_THE PROBLEM_:
Quote word for word the lines below, beginning with the first and ending with the one that has "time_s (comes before". Drop the pictures.

_PROVIDED MATERIAL_:
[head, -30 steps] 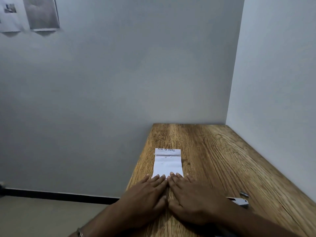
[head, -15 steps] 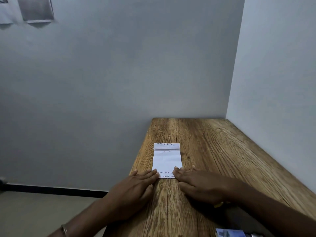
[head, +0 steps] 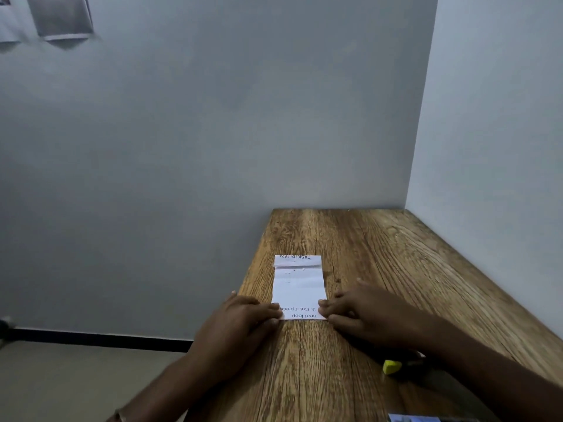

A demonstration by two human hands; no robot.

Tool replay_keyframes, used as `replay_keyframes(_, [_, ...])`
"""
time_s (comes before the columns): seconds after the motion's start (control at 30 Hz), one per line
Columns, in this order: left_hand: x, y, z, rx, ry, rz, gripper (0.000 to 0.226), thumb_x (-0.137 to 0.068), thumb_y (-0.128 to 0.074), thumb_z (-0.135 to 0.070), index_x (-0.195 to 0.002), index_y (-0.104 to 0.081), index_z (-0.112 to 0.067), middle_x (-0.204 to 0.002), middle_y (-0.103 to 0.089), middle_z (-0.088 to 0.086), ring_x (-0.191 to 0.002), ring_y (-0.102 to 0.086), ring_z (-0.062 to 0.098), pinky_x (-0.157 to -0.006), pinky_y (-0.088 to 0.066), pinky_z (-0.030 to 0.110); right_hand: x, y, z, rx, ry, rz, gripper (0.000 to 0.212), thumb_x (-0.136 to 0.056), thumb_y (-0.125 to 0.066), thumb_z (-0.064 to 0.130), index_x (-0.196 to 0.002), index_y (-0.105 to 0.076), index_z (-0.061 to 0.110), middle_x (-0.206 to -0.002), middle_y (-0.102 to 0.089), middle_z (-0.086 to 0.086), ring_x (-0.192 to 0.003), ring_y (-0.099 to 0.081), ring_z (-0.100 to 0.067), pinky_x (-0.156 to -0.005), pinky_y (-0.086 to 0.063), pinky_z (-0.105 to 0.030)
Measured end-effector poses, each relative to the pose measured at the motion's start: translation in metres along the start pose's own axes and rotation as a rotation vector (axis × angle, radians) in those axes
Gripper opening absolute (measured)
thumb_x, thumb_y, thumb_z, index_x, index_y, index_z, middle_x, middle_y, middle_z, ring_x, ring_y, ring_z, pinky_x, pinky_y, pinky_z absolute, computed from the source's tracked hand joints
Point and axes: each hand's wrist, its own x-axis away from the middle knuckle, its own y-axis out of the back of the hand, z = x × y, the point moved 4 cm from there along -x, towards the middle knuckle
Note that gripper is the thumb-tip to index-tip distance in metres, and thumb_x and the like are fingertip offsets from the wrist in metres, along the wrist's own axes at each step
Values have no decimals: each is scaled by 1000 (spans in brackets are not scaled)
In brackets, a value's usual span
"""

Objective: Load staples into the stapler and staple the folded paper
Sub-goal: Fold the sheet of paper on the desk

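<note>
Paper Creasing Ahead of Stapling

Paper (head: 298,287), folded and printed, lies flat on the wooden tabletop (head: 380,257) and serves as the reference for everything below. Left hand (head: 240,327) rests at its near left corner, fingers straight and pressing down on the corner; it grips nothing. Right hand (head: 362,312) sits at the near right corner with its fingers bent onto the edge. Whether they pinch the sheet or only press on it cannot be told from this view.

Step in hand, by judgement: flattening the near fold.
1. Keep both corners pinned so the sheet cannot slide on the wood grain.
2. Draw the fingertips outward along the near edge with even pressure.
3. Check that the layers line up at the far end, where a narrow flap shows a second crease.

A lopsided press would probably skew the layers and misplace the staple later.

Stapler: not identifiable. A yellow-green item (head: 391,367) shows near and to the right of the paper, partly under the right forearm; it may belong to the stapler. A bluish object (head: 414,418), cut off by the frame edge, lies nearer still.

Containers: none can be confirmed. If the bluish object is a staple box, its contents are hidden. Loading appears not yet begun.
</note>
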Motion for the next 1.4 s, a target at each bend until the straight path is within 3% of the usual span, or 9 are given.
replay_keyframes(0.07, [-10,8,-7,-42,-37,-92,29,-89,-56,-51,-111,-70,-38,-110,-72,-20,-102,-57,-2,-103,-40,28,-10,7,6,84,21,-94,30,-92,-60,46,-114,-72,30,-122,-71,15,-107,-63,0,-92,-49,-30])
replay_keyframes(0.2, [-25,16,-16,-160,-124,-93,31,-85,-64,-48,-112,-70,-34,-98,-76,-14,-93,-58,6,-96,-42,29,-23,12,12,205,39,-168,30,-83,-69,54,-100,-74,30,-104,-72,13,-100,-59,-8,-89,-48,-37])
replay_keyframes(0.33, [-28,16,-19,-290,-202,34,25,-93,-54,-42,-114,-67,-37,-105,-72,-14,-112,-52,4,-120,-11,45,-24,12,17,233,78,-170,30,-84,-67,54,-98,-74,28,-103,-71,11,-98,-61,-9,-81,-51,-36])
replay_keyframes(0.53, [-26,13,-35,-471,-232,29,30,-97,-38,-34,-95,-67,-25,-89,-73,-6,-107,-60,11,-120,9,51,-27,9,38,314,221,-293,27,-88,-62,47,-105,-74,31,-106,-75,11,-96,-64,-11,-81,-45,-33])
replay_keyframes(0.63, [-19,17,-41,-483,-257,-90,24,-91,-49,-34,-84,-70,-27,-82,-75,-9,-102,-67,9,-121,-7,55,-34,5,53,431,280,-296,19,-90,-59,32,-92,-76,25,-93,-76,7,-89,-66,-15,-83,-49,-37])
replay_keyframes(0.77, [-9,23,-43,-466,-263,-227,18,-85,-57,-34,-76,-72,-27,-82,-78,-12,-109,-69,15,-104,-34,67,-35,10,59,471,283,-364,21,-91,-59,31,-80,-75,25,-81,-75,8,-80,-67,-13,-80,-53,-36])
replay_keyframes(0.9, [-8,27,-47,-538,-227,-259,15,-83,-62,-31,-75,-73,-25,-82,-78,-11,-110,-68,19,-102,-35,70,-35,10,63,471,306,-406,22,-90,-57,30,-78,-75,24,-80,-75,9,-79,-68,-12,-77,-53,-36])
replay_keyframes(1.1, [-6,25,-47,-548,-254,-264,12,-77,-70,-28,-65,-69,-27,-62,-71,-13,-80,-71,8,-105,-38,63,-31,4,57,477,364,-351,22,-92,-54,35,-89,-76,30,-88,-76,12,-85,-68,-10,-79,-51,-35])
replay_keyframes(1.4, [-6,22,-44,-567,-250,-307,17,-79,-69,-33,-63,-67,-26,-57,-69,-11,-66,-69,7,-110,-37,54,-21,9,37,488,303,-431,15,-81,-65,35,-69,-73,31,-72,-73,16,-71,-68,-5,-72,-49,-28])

_TASK RESULT_:
[head, -30 steps] 
[head, -15 steps] 
[head, +0 steps] 

A demonstration by two human hands; no robot.

Tool replay_keyframes, used as `replay_keyframes(_, [_, ...])`
"""
time_s (comes before the columns): seconds after the motion's start (control at 30 Hz), one per line

Nothing else belongs in the answer.